带有*ap =的行是严格的别名冲突:类型为B的对象是使用类型为A的左值表达式编写的.

The line with *ap = is a strict aliasing violation: an object of type B is written using an lvalue expression of type A.

假设该行不存在，我们移到了ap->x = 10; ap->y = 20;.在这种情况下，使用类型为int的左值写入类型为int的对象.

Supposing that line was not present, and we moved onto ap->x = 10; ap->y = 20;. In this case an lvalue of type int is used to write objects of type int.

对于这是否是严格的混叠违规存在分歧.我认为该标准的文字没有，但是其他人(包括gcc和clang开发人员)认为ap->x表示已访问*ap.多数人认为标准对严格混叠的定义过于模糊，需要改进.
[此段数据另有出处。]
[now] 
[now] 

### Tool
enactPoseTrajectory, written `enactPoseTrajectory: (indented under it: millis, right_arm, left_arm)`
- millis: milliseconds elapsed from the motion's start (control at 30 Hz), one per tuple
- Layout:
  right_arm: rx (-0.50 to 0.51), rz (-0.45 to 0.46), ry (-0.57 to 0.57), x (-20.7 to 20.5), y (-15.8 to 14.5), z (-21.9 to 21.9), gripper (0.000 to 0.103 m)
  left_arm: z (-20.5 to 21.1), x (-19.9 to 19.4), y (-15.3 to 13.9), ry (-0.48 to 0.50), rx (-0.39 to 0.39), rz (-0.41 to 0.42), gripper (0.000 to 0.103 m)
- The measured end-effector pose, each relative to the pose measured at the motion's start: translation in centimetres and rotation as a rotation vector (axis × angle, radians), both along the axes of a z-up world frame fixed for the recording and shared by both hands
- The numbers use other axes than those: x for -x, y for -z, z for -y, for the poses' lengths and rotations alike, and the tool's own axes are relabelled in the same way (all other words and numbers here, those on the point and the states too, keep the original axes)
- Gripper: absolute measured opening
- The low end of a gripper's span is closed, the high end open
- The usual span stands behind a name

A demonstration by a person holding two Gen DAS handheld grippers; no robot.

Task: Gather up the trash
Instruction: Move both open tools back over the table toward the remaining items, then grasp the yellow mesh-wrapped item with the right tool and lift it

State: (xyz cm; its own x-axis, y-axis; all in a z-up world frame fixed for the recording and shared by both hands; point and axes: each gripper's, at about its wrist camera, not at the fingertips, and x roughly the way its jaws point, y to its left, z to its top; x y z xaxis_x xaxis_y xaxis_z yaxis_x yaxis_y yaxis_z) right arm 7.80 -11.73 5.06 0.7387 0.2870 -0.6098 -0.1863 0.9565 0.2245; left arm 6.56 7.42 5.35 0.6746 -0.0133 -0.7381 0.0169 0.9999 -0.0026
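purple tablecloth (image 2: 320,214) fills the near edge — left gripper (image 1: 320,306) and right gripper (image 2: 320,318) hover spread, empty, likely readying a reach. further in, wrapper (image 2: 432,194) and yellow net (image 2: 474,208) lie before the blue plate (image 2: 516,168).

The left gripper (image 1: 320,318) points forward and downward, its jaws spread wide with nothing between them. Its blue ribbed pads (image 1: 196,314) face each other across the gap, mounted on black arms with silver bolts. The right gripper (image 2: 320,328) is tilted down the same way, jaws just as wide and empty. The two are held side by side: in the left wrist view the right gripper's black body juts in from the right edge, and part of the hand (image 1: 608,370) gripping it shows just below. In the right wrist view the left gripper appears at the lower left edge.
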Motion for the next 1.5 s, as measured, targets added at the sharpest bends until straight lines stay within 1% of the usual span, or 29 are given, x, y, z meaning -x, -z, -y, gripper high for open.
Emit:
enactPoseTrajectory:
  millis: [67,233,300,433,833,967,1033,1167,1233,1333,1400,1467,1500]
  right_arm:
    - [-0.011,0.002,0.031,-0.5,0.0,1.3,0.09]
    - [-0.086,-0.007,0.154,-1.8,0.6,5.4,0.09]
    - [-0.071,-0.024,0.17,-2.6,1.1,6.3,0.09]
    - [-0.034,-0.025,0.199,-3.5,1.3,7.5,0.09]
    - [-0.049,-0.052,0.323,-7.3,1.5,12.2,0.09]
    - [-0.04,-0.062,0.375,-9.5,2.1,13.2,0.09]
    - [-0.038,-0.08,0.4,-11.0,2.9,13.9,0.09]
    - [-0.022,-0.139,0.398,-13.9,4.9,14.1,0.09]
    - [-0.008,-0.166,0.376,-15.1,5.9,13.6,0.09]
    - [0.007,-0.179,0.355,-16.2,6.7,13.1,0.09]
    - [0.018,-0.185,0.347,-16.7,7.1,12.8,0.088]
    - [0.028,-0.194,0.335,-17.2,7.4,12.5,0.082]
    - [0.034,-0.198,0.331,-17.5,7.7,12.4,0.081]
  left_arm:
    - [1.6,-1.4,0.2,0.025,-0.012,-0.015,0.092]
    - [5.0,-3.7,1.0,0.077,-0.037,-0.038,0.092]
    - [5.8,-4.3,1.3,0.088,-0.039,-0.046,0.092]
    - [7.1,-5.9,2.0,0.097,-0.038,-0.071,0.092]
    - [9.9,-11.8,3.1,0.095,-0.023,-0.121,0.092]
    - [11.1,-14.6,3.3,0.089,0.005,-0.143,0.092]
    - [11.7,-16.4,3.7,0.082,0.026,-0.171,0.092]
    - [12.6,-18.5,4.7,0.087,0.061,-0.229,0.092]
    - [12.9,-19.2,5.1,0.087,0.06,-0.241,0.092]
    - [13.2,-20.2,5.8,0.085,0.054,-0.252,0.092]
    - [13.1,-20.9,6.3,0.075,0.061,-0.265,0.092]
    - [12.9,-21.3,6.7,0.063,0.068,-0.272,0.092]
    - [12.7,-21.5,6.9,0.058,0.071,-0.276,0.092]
There is disagreement about whether this is a strict aliasing violation or not. I think that the letter of the Standard says that it is not, but others (including gcc and clang developers) consider ap->x as implying that *ap was accessed. Most agree that the standard's definition of strict aliasing is too vague and needs improvement.

使用您的结构定义对代码进行采样:

Sample code using your struct definitions:

void f(A* ap, B* bp)
{
  ap->x = 213;
  ++bp->x;
  ap->x = 213;
  ++bp->x;
}

int main()
{
   B b = { 0 };
   f( (A *)&b, &b );
   printf("%d\n", b.x);
}

对我来说，这在-O2处输出214，在-O3处输出2，带有gcc. 在gcc 6.3上Godbolt上生成的程序集是:

For me this outputs 214 at -O2, and 2 at -O3 , with gcc. The generated assembly on godbolt for gcc 6.3 was:

f:
    movl    (%rsi), %eax
    movl    $213, (%rdi)
    addl    $2, %eax
    movl    %eax, (%rsi)
    ret

这表明编译器已将函数重新排列为:

which shows that the compiler has rearranged the function to:

int temp = bp->x + 2;
ap->x = 213;
bp->x = temp;

，因此编译器必须考虑ap->x可能不是bp->x的别名.

and therefore the compiler must be considering that ap->x may not alias bp->x.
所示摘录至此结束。